An uplink is your device sending a message out in to the ether, a gateway or more picks it up, relays the data to TTN, if the keys are OK, it sends it to your application console.
If uplinks aren’t working, downlinks (devices receiving) will never ever happen.
Above holds for both for Classic LMIC and MCCI LMIC.
I simply don’t know if your LMIC library uses MSB or LSB for ABP.
If the LMIC library used is different than Classic LMIC and MCCI LMIC then I would suggest to use and test with either of these libraries in the first place.
Dang, and here’s me having just upgraded last night to an i7, 24GB and GTX 970 to run Condor (Sailplane) flight simulator better - but if I put a LoRaWAN temperature sensor device on the CPU & GPU, I’ll be back to you with support questions.
OK, my device is sending “hello world” once a minute. I posted above more details that It outputs in the console. Do you want to re-post it one more time or I don’t understand something…
If you could - it’s got to be a long thread, I’ve just scrolled through and can’t see anything obvious, over the life of the thread I’ve probably contributed to 30+ other posts here & on RAK forum, I’ve built multiple devices, had a major tooth abscess and a birthday (so I’m even older now). So my brain is full!
My screen shot says “Uplink”, so that’s a BIG no from me, says Simon Cowell.
There should be a counter entry and it should show the current time so we know the devices is currently uplinking. I am aware you are in Paris, so I’ll translate the timezone info.

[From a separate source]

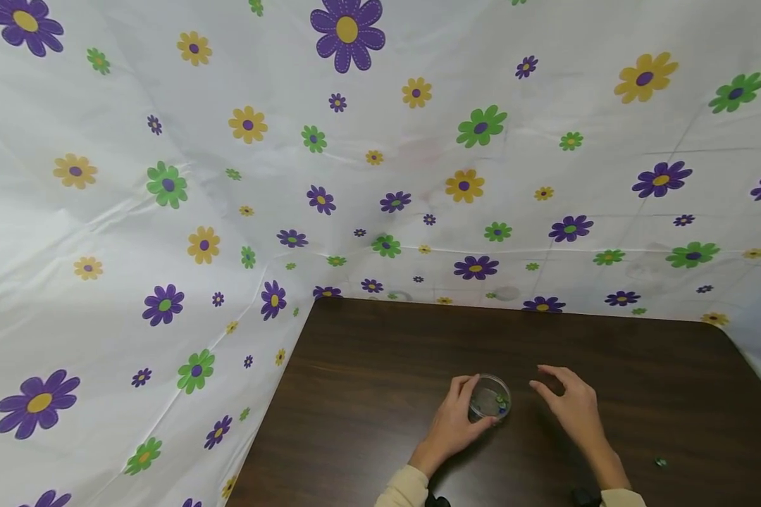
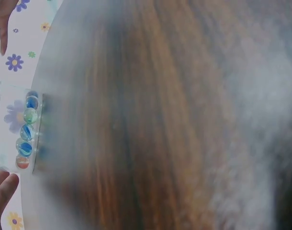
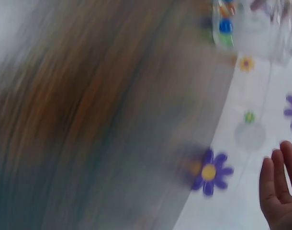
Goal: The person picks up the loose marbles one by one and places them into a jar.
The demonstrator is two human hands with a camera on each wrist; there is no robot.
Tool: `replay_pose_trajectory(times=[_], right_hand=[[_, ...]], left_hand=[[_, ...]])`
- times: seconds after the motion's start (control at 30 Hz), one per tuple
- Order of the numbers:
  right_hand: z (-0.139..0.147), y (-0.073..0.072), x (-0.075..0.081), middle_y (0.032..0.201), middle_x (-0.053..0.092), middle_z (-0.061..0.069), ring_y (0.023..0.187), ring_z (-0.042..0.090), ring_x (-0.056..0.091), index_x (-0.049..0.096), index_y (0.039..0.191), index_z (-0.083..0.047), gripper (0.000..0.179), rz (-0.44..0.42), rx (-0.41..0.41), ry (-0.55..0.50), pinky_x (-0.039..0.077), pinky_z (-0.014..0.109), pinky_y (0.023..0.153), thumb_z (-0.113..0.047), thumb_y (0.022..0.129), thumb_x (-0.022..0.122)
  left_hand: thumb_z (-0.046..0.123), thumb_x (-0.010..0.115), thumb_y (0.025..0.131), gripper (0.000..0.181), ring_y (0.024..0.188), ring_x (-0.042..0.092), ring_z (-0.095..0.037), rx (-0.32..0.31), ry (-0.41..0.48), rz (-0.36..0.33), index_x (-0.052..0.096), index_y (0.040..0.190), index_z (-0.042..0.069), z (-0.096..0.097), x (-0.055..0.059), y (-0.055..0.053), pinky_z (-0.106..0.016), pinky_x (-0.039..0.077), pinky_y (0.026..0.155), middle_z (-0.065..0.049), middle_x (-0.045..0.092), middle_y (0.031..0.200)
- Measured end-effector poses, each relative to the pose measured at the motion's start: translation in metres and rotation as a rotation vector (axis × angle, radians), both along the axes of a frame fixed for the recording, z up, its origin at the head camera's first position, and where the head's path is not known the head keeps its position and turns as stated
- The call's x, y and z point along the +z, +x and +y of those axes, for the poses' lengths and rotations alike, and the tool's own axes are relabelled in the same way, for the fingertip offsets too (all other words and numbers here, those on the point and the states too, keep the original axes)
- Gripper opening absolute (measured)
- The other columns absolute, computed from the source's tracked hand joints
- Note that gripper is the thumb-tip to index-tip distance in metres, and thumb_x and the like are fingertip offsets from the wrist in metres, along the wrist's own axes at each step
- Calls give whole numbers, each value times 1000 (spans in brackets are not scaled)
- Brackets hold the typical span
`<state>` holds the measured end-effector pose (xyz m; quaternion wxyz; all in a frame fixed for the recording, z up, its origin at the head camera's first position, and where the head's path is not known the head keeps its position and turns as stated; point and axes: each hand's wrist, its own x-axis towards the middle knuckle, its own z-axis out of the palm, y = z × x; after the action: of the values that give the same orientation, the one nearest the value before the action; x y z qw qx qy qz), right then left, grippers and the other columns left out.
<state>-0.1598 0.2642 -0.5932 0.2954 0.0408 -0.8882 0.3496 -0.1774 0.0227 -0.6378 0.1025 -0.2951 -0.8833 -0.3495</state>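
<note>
My left hand [image 1: 453, 426] grips a clear round container [image 1: 485, 401] over the dark table, with fingers at the far side and thumb at the near side. Inside it, several glass marbles [image 2: 27, 132] lie in a row along the bottom in the left wrist view, mostly blue, plus a green one and an orange-red one. Right of the container, my right hand [image 1: 573, 408] is held apart from it, thumb and fingers spread with nothing between them. A single small green marble [image 1: 661, 462] lies on the table to the right of that hand.
The brown wood-grain table [image 1: 355, 401] has a rounded far edge. Behind it and along its left side hangs a white sheet [image 1: 120, 246] printed with purple, yellow and green flowers.
</note>
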Motion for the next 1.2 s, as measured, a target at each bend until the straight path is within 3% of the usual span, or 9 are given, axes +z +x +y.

If that is the case, then your Arduino has commanded the radio chip but it doesn’t know that nothing was actually transmitted. Which means it is likely you have fried some part of the RFM95 when it was connected to 5V …
Look at the filters, they are enabled all, to show me all messages, uplink, downlink an so on. I expanded only downlink sheduled message (that you suggested me to test) because there is no other messages to show.
OK, then I will test one more time Lora to Lora communication to see if my modules are alive.
A fried module is a dead module, isn’t? Yesterday I’ve simulated a dead module, do you remember? So my module is alive, logically.